Work item
From the first line to the last, retype everything below exactly, minus the pictures.

── Source material

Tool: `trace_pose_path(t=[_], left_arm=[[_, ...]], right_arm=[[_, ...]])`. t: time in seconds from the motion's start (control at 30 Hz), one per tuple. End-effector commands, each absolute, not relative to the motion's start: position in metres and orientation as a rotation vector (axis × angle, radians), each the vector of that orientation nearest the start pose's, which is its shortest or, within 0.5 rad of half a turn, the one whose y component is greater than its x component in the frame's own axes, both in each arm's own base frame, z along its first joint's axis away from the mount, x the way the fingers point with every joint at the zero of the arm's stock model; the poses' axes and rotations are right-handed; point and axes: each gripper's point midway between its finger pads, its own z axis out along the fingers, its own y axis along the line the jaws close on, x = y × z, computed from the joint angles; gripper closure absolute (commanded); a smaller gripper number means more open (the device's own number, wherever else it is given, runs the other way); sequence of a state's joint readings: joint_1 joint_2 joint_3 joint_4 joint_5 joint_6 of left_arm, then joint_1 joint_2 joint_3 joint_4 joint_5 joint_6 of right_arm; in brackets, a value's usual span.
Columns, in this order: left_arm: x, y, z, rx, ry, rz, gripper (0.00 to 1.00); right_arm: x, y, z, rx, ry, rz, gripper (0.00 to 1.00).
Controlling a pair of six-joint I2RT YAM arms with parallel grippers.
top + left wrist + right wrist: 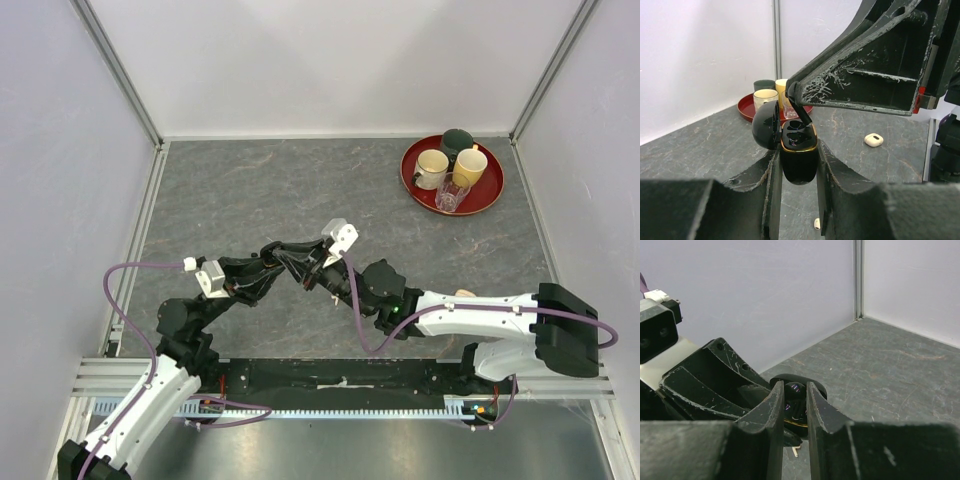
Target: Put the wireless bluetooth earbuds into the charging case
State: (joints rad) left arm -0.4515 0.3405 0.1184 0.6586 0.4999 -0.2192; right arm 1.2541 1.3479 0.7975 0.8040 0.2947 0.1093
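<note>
Seating black earbud [799, 109] pinched by right gripper [795, 391] into glossy black open case [799, 170] clamped in left gripper [798, 152], probably needing gentle press, then release.

both arms reach inward, fingertips meeting in the middle; left gripper [799, 152] clamped on the open black charging case [799, 167], right gripper [795, 390] pinched shut on a black earbud [802, 112] over it
</note>
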Motion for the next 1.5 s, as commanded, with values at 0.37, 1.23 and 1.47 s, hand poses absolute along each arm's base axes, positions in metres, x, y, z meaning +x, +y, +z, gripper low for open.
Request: trace_pose_path(t=[0.37,1.23,1.47], left_arm=[[0.174,-0.187,0.279,0.597,1.011,-0.846,0.98],[0.174,-0.179,0.284,0.546,0.979,-0.828,0.98],[0.174,-0.178,0.285,0.535,0.978,-0.833,0.98]], right_arm=[[0.193,0.41,0.326,-0.5,1.249,0.868,1.0],[0.181,0.417,0.304,-0.664,1.206,0.816,1.0],[0.177,0.416,0.297,-0.702,1.201,0.798,1.0]])
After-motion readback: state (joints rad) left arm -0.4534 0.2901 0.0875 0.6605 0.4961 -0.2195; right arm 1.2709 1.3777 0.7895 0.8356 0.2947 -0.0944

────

Task response
Tool: `trace_pose_path(t=[_], left_arm=[[_, ...]], right_arm=[[_, ...]])`. t: time in seconds from the motion's start (control at 30 Hz), one per tuple. End-effector commands, each absolute, not relative to the motion's start: position in metres and orientation as a rotation vector (axis × angle, radians), each the vector of that orientation nearest the start pose's, which is its shortest or, within 0.5 rad of half a turn, the one whose y component is greater than its x component in the frame's own axes, both in each arm's own base frame, z along its first joint's axis away from the mount, x the way the fingers point with every joint at the zero of the arm's stock model; the poses' axes and rotations are right-handed; point and axes: each gripper's point midway between its finger pads, its own z axis out along the fingers, its own y axis along the line the jaws close on, x = y × z, computed from the joint angles; gripper closure absolute (commanded); a smaller gripper number means more open (the device's own number, wherever else it is given, runs the other way); sequence of a state's joint readings: joint_1 joint_2 joint_3 joint_4 joint_5 joint_6 of left_arm, then joint_1 joint_2 joint_3 joint_4 joint_5 joint_6 of right_arm; in brackets, a value's usual span.
Columns, in this order: left_arm: x, y, z, rx, ry, rz, gripper (0.00 to 1.00); right_arm: x, y, z, rx, ry, rz, gripper (0.00 to 1.00).
Controlling a pair of six-joint I2RT YAM arms with parallel grippers.
top + left wrist + right wrist: 
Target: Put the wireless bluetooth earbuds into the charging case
State: (joints rad) left arm -0.4515 0.3405 0.1184 0.6586 0.4999 -0.2192; right arm 1.2541 1.3479 0.7975 0.8040 0.2947 0.1093
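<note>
Seating black earbud [799, 109] pinched by right gripper [795, 391] into glossy black open case [799, 170] clamped in left gripper [798, 152], probably needing gentle press, then release.

both arms reach inward, fingertips meeting in the middle; left gripper [799, 152] clamped on the open black charging case [799, 167], right gripper [795, 390] pinched shut on a black earbud [802, 112] over it
</note>
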Motion for the next 1.5 s, as commanded, with values at 0.37, 1.23 and 1.47 s, hand poses absolute along each arm's base axes, positions in metres, x, y, z meaning +x, +y, +z, gripper low for open.
Request: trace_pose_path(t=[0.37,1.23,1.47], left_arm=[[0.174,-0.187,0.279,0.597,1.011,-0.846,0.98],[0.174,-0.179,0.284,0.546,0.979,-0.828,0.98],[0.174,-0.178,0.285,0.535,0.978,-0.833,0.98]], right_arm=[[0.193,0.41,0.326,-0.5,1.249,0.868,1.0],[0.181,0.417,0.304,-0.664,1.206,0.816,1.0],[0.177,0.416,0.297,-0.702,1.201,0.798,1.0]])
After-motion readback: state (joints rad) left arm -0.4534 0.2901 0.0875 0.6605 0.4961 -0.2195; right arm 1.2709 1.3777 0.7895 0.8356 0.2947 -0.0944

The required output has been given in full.